За целое лето на всем берегу вы встретите юношей или девушек с подобными телами лишь однажды. Ну от силы два раза, если боги вздремнули и не слишком ревниво следят за людьми.
И сейчас, восседая на мопеде, на меня глядел через темное непроницаемое забрало истинный Аполлон.
— Что, пришли проведать старика? — раздался из-под забрала гортанный, раскатистый смех. — Прекрасно! Идемте!
Он прислонил мопед к стене, вошел в дом и стал впереди меня подниматься по лестнице. Как газель, он в несколько прыжков взлетел наверх и скрылся в одной из комнат.
Чувствуя себя древним старцем, я поднимался следом, аккуратно ступая на каждую ступеньку.
Войдя за ним в комнату, я услышал, как шумит душ. Через минуту он появился совершенно обнаженный, блестя от воды и все еще в шлеме. Он стоял на пороге ванной, глядя на меня, как смотрятся в зеркало, явно довольный тем, что видит.
— Ну, — спросил он, так и не снимая шлема, — как вам нравится этот самый прекрасный юноша на свете?
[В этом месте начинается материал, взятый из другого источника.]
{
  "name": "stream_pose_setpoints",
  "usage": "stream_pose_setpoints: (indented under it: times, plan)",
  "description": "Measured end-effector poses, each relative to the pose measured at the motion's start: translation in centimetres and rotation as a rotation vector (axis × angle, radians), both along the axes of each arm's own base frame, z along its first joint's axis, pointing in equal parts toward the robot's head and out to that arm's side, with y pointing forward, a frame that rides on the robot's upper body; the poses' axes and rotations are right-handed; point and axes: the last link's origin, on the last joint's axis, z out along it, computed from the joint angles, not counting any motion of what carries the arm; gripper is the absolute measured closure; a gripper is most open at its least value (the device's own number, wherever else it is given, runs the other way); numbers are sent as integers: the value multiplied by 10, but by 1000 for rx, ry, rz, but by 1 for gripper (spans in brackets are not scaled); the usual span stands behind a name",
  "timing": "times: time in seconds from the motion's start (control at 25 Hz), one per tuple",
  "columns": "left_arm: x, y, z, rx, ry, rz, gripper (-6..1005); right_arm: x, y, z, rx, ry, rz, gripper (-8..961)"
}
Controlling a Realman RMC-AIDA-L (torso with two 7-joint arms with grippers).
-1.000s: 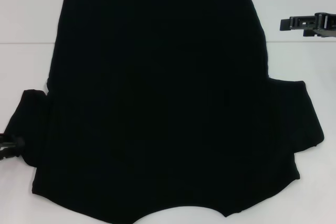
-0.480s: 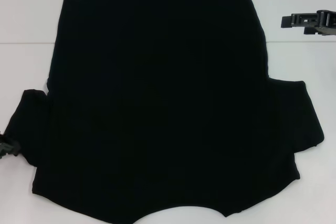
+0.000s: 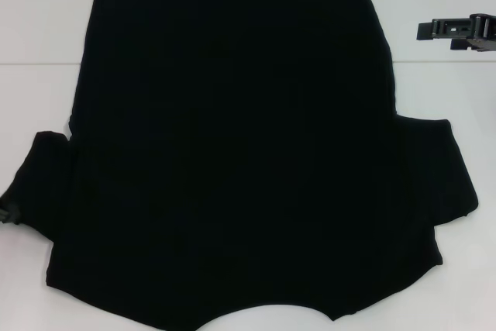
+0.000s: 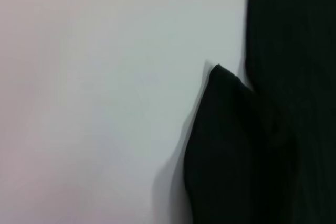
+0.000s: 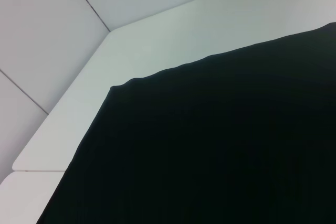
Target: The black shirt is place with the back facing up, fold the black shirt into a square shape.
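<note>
One large soft black cloth shirt [image 3: 240,153] lies spread flat on the white counter [image 3: 46,21], plain side up, and it fills most of the head view. Its nearest edge, with a shallow curved dip, is partly cut off by the bottom of that view. Two short sleeves stick out, one on each side of the shirt's body: the left one is bunched and folded at its tip, the right one lies flatter and wider. The far hem runs straight across the back of the counter.

Two claws show, both only in part. The left claw [image 3: 8,213] sits at the outer tip of the shirt's left sleeve, right at the view's edge; only a small dark piece of it is visible, so whether its fingers are apart, together or pinching the cloth cannot be told. The left wrist view gives no help: it shows the shirt's rounded sleeve end [image 4: 226,145] against the bare counter and no fingers.

The right claw [image 3: 456,30] hangs beside the shirt's far right corner, apart from the cloth and over bare counter. It is seen side-on and cut off by the view's edge, so the state of its fingers cannot be told. The right wrist view shows one shirt corner [image 5: 210,145] and the counter's angled far rim.
</note>
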Motion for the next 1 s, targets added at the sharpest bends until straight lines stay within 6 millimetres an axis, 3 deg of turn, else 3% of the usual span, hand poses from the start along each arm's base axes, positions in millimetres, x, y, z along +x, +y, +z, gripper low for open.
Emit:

Этот молодой человек, в которого я влюблен?
Я густо покраснел.
Он рассмеялся и стащил с себя шлем.
— Боже! — воскликнул я. — Это и вправду вы!
— Старик! — сказал Джон Уилкс Хопвуд. Он посмотрел на свое тело и заулыбался. — Или юнец? Кого из нас вы предпочли бы?
Я с трудом перевел дух. Нельзя было медлить с ответом. Мне хотелось скорее сбежать вниз, пока он не запер меня в этой комнате.
— А это зависит оттого, кто из вас стоял поздно вечером на берегу под окнами Констанции Реттиген.
И тут, словно это заранее было срепетировано, внизу в ротонде заиграла каллиопа и закружилась карусель. Казалось, дракон заглотил отряд волынщиков и пытается их изрыгнуть, не беспокоясь о том, в какой последовательности и под какой мотив.
Юный старец Хопвуд, словно кошка, растягивающая время перед прыжком, повернулся ко мне загорелой спиной, рассчитывая вызвать новый приступ восхищения.
Я зажмурился, чтобы не видеть этого золотого блеска.
А Хопвуд тем временем решил, что сказать:
— С чего вы взяли, что такая старая кляча, как Реттиген, может меня интересовать? — и, потянувшись за полотенцем, он стал растирать грудь и плечи.
— Сами же говорили, что вы были главной любовью ее жизни, а она — вашей, и что вся Америка в то лето была влюблена в вас, влюбленных.